Manila, Philippines - On the day her husband was arrested, Bernadeth Caboboy had 200 Philippine pesos (about $4) in her pocket and her fidgety three-year-old daughter in her arms. The toddler needed milk and they needed food,
It had been three weeks since the lockdown to curb the spread of COVID-19 was declared, and 21 long days since operations at the construction site where her husband worked had stopped.
Their neighbourhood of San Roque in Quezon City, the country's largest metropolis, got neither food nor aid from the government. Caboboy's husband, Jek-Jek, decided to meet his foreman to see if he could get his salary.
"Someone shouted that a charity was going to give away a half-sack of rice," Jek-Jek recalled. "People started lining up on the side of the road. The next thing I knew, the police came, telling us to get on the ground."
Jek-Jek and 20 other residents of San Roque were arrested on April 1 and charged with violating quarantine protocol, disobedience and illegal assembly.
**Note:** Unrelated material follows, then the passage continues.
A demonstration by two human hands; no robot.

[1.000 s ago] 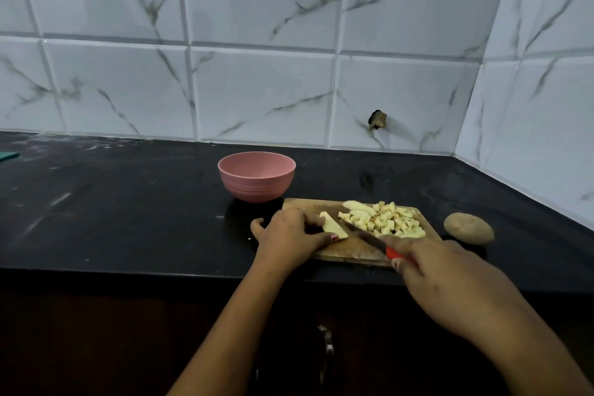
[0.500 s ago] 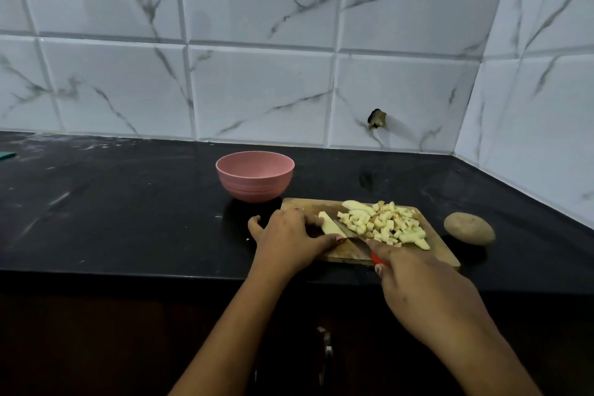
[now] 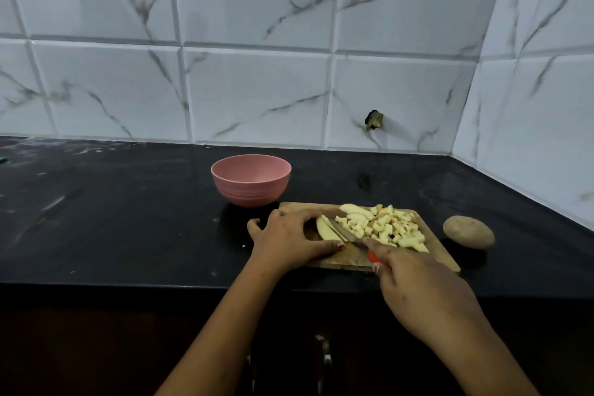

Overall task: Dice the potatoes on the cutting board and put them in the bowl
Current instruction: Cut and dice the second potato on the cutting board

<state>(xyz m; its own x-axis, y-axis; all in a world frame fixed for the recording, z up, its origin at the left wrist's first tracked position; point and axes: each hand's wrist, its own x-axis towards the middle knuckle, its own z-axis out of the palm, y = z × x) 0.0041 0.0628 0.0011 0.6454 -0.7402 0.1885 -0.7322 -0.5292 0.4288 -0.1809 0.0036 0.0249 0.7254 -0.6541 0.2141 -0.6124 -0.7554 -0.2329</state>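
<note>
Left hand (image 3: 289,239) at frame centre had its fingers curled over the potato slab (image 3: 324,230) at the left end of the cutting board (image 3: 440,254), likely pinning it against sliding. Right hand (image 3: 418,286), angled in from lower right, gripped the red-handled knife (image 3: 345,231), index finger along the spine, blade across the slab. Diced pile (image 3: 385,227) sat on the board's right half, outside the cut line; pink bowl (image 3: 250,183) stood just behind the board's left corner, no dice visible inside.

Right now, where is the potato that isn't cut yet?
In the head view, the uncut potato lies on the black counter at the right, just past the right end of the cutting board.
</note>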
Critics warn that the Philippine government's heavy-handed approach to the public health emergency is criminalising the poor for violating quarantine protocols that are impossible for them to follow, quashing their legitimate pleas for food and economic aid, and putting them at risk of infection in cramped detention centres.
"While they were in police custody, there was no social distancing. There were no proper hygiene facilities or supplies. Doesn't their arrest defeat the purpose of stopping the spread of the virus?" said Kristina Conti of the National Union of People's Lawyers (NUPL) and lawyer for the San Roque 21.